- Instructions for the task
Print exactly those lines that run from the beginning of the data to the line bearing "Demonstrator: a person", inclusive.

- Data segment

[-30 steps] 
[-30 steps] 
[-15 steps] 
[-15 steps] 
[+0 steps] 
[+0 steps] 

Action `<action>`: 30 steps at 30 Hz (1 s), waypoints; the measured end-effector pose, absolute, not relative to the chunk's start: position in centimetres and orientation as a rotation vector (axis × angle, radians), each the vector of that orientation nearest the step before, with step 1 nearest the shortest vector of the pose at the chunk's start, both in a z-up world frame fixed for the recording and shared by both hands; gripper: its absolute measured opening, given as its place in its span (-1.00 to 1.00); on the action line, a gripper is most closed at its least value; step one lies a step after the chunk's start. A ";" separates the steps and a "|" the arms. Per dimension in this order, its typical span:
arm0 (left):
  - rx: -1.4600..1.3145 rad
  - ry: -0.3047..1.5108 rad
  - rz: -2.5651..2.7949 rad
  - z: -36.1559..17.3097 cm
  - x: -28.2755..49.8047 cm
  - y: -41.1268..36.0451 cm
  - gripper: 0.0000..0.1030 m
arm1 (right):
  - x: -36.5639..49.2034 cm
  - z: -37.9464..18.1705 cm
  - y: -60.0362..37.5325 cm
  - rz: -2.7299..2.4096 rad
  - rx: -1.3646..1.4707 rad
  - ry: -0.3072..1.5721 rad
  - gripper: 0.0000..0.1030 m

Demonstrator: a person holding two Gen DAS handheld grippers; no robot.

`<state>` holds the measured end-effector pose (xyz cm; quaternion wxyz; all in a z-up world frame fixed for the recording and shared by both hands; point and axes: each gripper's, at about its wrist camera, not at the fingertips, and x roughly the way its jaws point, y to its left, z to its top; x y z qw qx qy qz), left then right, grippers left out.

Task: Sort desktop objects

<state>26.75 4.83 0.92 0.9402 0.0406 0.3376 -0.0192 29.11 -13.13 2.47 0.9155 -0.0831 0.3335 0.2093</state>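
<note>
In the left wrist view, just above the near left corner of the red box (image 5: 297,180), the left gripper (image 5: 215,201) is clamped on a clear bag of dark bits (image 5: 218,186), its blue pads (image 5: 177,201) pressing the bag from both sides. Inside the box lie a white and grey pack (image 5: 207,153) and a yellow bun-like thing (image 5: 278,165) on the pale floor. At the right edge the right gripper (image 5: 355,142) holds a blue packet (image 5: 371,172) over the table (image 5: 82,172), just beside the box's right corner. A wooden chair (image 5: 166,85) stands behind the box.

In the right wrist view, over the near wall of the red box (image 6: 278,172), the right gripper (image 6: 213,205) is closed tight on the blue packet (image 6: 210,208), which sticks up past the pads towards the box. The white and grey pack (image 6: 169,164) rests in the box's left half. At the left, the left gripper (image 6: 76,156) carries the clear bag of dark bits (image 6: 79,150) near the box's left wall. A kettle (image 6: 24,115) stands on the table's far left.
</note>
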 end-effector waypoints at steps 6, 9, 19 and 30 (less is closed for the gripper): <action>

- Task result
[-30 steps] 
[-30 steps] 
[-15 steps] 
[-15 steps] 
[+0 steps] 
[+0 steps] 

Action `<action>`: 30 steps at 30 Hz (1 s), waypoints; the measured end-effector pose, absolute, not relative to the chunk's start: position in centimetres and orientation as a rotation vector (axis × angle, radians), each the vector of that orientation nearest the step before, with step 1 nearest the shortest vector of the pose at the chunk's start, both in a z-up world frame fixed for the recording and shared by both hands; gripper: its absolute measured opening, given as its place in its span (-1.00 to 1.00); on the action line, a gripper is most closed at its least value; step one lies a step after the chunk's start. A ";" separates the steps and a "|" the arms. Per dimension in this order, its typical span:
arm0 (left):
  - rx: -1.4600..1.3145 rad
  - ry: -0.3047..1.5108 rad
  - rz: -2.5651..2.7949 rad
  - z: -36.1559..17.3097 cm
  - x: -28.2755..49.8047 cm
  - y: -41.1268..36.0451 cm
  - gripper: 0.0000..0.1030 m
arm1 (right):
  - x: -36.5639..49.2034 cm
  - z: -37.9464..18.1705 cm
  - y: -60.0362..37.5325 cm
  - rz: -2.7299..2.4096 rad
  - rx: -1.3646..1.4707 rad
  - ry: -0.3072..1.5721 rad
  - gripper: 0.0000..0.1030 m

Demonstrator: a person holding two Gen DAS handheld grippers; no robot.

The answer has been given, and the exercise is done.